**Assignment:** How many separate lines of the data contain "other"? Give the count and nothing else.

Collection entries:
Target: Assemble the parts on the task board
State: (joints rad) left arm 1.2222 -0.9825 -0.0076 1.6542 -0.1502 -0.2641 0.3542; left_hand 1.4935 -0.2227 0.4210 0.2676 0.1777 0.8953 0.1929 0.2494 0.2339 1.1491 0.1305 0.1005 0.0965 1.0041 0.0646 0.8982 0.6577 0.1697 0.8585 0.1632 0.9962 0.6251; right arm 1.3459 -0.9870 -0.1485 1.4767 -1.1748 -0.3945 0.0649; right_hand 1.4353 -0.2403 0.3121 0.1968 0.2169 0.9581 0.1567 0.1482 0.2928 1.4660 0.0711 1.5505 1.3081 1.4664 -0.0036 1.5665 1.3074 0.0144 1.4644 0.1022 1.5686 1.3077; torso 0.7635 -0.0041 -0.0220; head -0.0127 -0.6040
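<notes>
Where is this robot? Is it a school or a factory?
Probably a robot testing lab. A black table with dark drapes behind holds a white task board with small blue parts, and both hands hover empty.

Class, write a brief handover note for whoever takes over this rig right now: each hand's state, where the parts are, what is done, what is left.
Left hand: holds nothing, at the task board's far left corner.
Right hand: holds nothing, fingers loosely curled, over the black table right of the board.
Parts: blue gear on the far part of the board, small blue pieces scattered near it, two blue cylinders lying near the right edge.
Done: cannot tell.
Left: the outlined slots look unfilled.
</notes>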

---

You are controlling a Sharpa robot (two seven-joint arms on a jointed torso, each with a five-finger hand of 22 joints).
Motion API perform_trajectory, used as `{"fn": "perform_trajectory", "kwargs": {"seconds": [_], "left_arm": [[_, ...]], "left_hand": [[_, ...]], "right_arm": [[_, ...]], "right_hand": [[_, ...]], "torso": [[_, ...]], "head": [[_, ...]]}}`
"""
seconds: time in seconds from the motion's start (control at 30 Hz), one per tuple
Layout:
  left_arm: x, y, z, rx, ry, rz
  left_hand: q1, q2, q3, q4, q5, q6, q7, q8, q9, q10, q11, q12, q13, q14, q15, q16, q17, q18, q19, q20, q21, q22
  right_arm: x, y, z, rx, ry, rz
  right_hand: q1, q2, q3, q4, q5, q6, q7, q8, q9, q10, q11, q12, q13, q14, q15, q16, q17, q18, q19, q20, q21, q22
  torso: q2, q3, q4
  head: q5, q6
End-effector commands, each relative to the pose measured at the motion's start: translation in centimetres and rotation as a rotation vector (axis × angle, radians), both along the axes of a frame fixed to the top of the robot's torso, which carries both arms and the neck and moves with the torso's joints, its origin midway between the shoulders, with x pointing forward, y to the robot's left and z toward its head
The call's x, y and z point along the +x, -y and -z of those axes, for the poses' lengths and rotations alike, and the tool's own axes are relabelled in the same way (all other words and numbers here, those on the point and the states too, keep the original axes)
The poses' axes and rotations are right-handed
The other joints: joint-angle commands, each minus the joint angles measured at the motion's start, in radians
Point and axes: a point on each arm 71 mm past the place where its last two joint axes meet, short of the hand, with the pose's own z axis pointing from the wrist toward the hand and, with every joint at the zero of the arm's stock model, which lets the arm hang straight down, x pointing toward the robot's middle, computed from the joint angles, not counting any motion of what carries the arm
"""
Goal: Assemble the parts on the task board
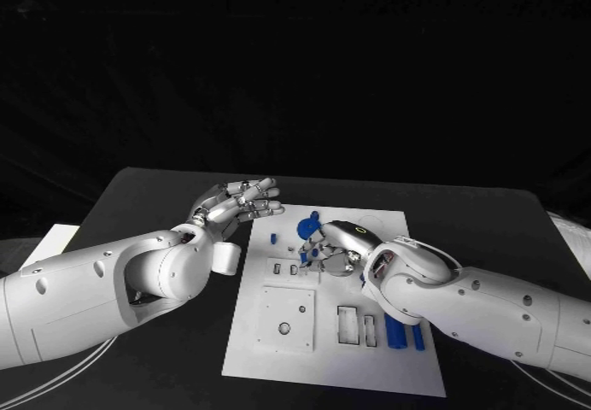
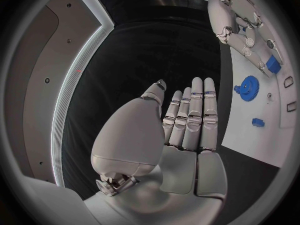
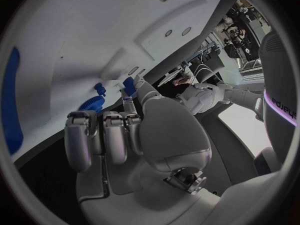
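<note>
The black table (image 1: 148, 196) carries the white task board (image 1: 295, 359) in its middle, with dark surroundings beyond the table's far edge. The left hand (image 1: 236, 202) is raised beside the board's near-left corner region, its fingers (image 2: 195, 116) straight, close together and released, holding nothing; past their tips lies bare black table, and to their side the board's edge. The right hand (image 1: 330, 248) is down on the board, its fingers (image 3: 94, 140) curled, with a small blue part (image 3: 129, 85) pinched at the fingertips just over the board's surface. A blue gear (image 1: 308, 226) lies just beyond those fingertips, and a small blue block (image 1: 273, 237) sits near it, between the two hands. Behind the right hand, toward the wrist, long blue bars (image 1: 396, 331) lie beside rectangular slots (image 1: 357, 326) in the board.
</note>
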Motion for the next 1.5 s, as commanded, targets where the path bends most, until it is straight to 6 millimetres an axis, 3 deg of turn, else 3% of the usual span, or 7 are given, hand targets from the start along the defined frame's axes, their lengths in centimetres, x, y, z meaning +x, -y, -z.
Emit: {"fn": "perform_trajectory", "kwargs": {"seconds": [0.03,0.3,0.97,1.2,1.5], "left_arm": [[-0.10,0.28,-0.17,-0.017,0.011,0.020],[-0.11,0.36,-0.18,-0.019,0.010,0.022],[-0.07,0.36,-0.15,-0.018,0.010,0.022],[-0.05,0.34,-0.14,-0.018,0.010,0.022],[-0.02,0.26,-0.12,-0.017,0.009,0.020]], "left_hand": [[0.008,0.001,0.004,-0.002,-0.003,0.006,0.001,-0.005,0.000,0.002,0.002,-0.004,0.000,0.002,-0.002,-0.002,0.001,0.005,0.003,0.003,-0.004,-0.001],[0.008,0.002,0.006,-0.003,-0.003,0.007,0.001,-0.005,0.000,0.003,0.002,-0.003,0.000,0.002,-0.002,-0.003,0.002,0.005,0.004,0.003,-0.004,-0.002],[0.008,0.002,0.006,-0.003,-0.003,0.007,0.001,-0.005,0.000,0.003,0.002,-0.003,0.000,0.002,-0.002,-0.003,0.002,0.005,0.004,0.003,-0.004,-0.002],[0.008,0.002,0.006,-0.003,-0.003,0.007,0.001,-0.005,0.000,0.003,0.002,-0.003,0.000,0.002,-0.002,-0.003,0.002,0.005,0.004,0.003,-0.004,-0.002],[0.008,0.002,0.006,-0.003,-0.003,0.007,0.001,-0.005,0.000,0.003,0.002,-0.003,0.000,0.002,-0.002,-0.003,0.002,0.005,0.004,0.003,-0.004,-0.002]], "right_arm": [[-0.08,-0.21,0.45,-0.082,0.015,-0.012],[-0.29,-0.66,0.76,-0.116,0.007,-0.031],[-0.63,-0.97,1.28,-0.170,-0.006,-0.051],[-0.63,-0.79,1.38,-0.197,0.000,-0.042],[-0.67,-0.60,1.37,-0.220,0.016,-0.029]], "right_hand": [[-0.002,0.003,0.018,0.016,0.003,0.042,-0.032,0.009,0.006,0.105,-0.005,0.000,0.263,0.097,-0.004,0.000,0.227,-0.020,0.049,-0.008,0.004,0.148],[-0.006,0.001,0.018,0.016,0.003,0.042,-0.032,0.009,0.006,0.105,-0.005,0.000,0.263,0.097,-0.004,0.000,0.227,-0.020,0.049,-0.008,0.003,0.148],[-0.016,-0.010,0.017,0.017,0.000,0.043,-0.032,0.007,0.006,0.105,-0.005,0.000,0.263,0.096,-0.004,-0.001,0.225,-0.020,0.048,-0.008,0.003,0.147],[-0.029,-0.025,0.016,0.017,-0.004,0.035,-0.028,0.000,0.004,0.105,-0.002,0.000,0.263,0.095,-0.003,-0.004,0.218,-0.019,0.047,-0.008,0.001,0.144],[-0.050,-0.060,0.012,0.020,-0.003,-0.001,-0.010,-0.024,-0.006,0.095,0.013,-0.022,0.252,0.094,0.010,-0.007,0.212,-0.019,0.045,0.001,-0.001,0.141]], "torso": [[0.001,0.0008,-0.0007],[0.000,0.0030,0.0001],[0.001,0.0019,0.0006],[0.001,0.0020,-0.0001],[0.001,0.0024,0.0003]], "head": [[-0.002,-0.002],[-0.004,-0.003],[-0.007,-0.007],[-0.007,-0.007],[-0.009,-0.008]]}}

**Completed exercise:** 2